The willingness to recommend a different platform – or no platform at all – is a strong signal of advisory integrity.
Pulling the Checklist Together
A useful summary view of what platform expertise depth looks like across the major dimensions.
| Dimension | Deep Expertise Indicators | Surface Expertise Indicators |
|---|---|---|
| Hands-on experience | Many production implementations, multi-year team tenure | Few implementations, shallow team tenure |
| Technical knowledge | Specific patterns for complex scenarios | Generic principles without specifics |
| Difficult moment handling | Specific examples and patterns | Generic incident response language |
| Knowledge contribution | Open-source contributions, conference talks, published content | Limited or no visible contribution |
| Bench depth | Multiple senior engineers, strong recruiting | Concentrated in a few individuals |
| Cross-platform perspective | Works across platforms, recommends fit-based | Single platform, recommends platform regardless of fit |
Vendors who indicate deep expertise across multiple dimensions tend to deliver materially better outcomes than vendors who indicate surface expertise. The gap is most visible in difficult moments, complex scenarios, and long-term operating phases.

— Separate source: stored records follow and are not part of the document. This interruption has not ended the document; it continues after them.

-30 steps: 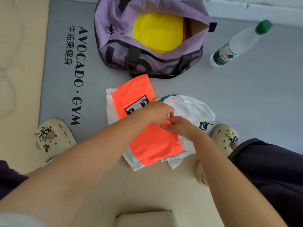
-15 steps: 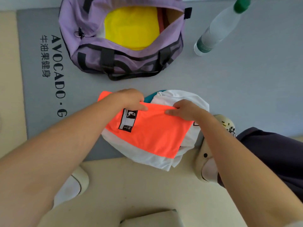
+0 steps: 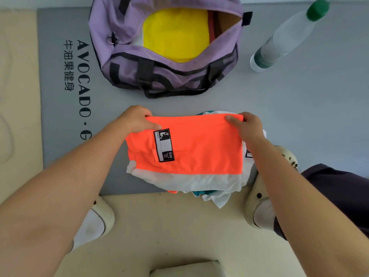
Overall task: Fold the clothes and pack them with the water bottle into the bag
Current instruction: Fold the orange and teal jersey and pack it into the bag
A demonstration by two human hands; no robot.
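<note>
An orange garment with a white hem and a black-and-white label is stretched flat between my hands above the grey mat. My left hand pinches its top left corner. My right hand pinches its top right corner. Under it lies a white and teal garment, mostly hidden. Beyond them the purple bag lies open with a yellow folded garment inside. A clear water bottle with a green cap stands to the right of the bag.
The grey mat carries black lettering along its left side. Cream floor lies left of the mat and in front of it. My two light clogs stand at the mat's near edge, and a dark trouser leg is at right.
The orange garment has turned from slanting to level, and my hands have moved apart to its two top corners. The view has shifted closer to the bag.
</note>
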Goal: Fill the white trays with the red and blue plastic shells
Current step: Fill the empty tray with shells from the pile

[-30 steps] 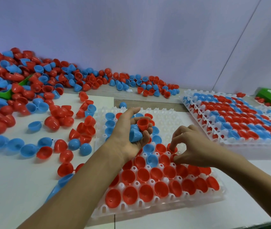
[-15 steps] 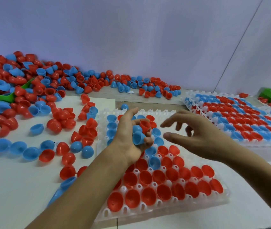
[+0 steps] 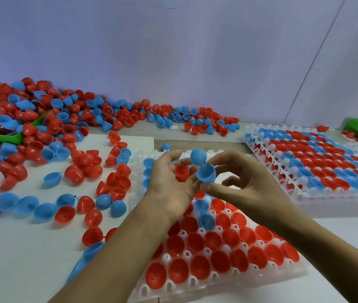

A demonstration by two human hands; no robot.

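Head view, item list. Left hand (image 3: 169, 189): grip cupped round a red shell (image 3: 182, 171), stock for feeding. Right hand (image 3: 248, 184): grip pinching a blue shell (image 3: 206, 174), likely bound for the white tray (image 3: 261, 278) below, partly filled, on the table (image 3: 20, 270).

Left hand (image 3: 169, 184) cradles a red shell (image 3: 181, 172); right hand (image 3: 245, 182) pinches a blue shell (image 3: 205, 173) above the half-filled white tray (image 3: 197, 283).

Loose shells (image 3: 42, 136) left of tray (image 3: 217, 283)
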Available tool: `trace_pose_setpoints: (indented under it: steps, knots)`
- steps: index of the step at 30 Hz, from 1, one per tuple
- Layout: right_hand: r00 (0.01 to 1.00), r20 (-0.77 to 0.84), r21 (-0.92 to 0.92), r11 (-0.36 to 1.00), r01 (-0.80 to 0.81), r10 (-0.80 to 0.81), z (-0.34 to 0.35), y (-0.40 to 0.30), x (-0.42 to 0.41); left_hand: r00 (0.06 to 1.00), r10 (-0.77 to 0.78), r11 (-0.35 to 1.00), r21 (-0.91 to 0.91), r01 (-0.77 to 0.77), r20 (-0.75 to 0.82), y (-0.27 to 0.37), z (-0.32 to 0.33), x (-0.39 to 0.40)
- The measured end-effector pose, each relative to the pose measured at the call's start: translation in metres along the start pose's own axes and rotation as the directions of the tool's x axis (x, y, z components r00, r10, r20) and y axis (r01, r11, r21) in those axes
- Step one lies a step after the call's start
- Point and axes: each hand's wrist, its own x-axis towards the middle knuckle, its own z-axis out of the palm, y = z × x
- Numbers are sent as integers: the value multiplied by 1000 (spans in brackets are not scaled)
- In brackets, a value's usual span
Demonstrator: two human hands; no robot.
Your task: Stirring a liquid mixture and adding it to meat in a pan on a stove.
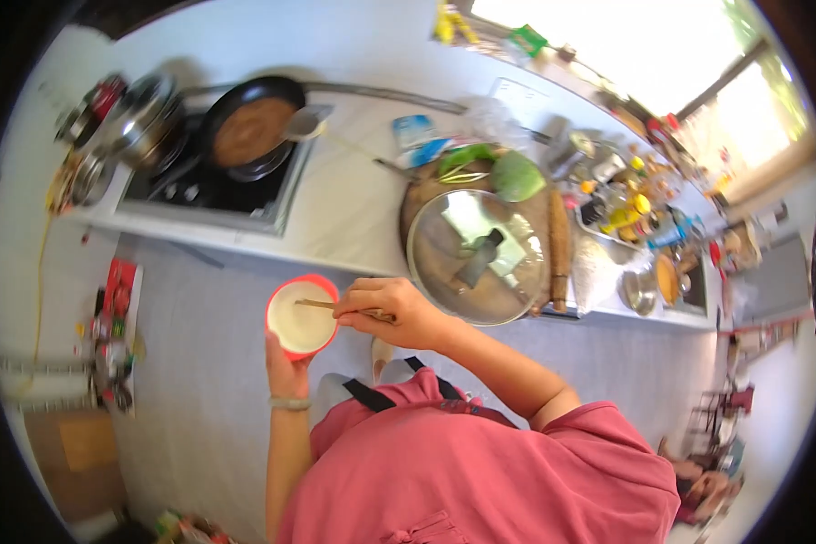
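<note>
My left hand (287, 364) holds a red-rimmed bowl (304, 318) with a pale, creamy liquid in it, above the floor in front of the counter. In my right hand (387, 313) is a pair of wooden chopsticks (316, 303), gripped together, their tips at the liquid. Beyond the bowl, a black wok (272, 88) with brown contents stands on the cooktop (272, 211). A long-handled ladle (304, 125) rests at the wok's right edge. Right of my right hand, a glass lid (442, 238) lies on a round board.
Green leaves (519, 177) lie behind the lid, and a wooden rolling pin (558, 251) beside it. Stacked pots (143, 122) stand left of the wok. Bottles (629, 214) and a metal bowl (639, 291) are at the right. A person (704, 486) is in the lower right background.
</note>
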Motion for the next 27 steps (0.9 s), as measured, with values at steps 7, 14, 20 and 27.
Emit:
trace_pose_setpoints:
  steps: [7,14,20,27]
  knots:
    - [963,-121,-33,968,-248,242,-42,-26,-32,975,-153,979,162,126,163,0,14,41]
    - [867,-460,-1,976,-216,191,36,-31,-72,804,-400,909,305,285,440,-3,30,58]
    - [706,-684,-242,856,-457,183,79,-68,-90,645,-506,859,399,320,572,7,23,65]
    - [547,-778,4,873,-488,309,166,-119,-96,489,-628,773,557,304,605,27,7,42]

How Bemeir Maps to the Platform Expertise Depth Checklist
The team at Bemeir has built deep expertise across Adobe Commerce, Hyvä, Shopify Plus, Shopware, and BigCommerce, with multi-year tenure for senior engineers and lead architects. The team handles complex production scenarios across each platform – performance optimization, security incidents, complex migrations, and custom integrations. The team contributes to the platform communities through technical content, partner programs, and selective open-source contribution.
The cross-platform perspective shapes how the team recommends. Bemeir builds across platforms and has no commercial incentive to push any one platform. The recommendation a customer receives reflects what the team has actually seen work across many implementations rather than what would generate the largest commercial outcome.

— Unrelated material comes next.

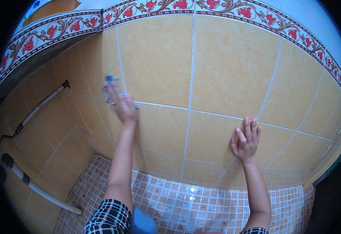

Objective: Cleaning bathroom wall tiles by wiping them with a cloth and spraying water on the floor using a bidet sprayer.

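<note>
My left hand (122, 103) presses a bunched cloth (109, 84) flat against the yellow wall tiles (158, 58), near a vertical grout line at the left of the wall. A ring is on one of its fingers, and the hand looks slightly blurred. Parts of the cloth show beyond the fingertips and along both sides of the hand. To the right, my right hand (246, 140) rests on the same wall with its fingers spread and holds nothing. Its fingertips touch the horizontal grout line.
A flower-patterned border (180, 4) tops the wall. On the left wall are a thin pipe (43, 102) and a thicker white pipe (50, 196) reaching down to the mosaic floor (176, 201). A smooth blue object (142, 222) is below my left arm.
</note>
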`<action>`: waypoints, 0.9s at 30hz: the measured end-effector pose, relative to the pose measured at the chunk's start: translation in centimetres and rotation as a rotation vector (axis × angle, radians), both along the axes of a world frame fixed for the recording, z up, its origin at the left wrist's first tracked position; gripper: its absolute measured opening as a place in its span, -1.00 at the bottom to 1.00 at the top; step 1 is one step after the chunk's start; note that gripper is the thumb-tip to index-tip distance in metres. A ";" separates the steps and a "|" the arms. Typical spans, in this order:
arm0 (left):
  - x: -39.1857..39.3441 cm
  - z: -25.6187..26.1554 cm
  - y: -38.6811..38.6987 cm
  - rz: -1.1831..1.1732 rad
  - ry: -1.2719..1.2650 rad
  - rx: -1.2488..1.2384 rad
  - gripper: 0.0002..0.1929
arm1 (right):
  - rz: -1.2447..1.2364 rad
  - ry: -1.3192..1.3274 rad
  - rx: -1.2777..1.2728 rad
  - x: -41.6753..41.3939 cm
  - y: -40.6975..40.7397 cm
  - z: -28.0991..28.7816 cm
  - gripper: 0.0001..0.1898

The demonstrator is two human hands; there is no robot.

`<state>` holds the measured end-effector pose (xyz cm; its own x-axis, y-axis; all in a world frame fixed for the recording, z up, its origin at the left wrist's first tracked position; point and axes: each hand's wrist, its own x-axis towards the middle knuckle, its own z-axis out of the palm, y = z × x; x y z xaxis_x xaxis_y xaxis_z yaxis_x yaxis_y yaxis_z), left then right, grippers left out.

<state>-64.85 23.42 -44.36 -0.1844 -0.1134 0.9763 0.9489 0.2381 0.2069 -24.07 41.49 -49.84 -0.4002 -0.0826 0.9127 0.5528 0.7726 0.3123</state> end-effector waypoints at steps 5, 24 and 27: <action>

For CTOs, CIOs, and senior IT buyers, the practical implication of working through this checklist is to evaluate platform expertise specifically. The vendors who answer the specific questions specifically are the vendors with the depth that actually matters. The vendors who deflect with generalities or with marketing language are vendors whose platform expertise may not survive contact with the difficult moments every multi-year program eventually faces.
Platform expertise depth is one of the most consequential and least evaluated dimensions of vendor selection. Working through it carefully tends to produce vendor decisions that compound positively over years. Skipping the evaluation tends to produce vendor relationships that work well until they don't, with the difficult moments revealing expertise gaps that should have been visible from the start.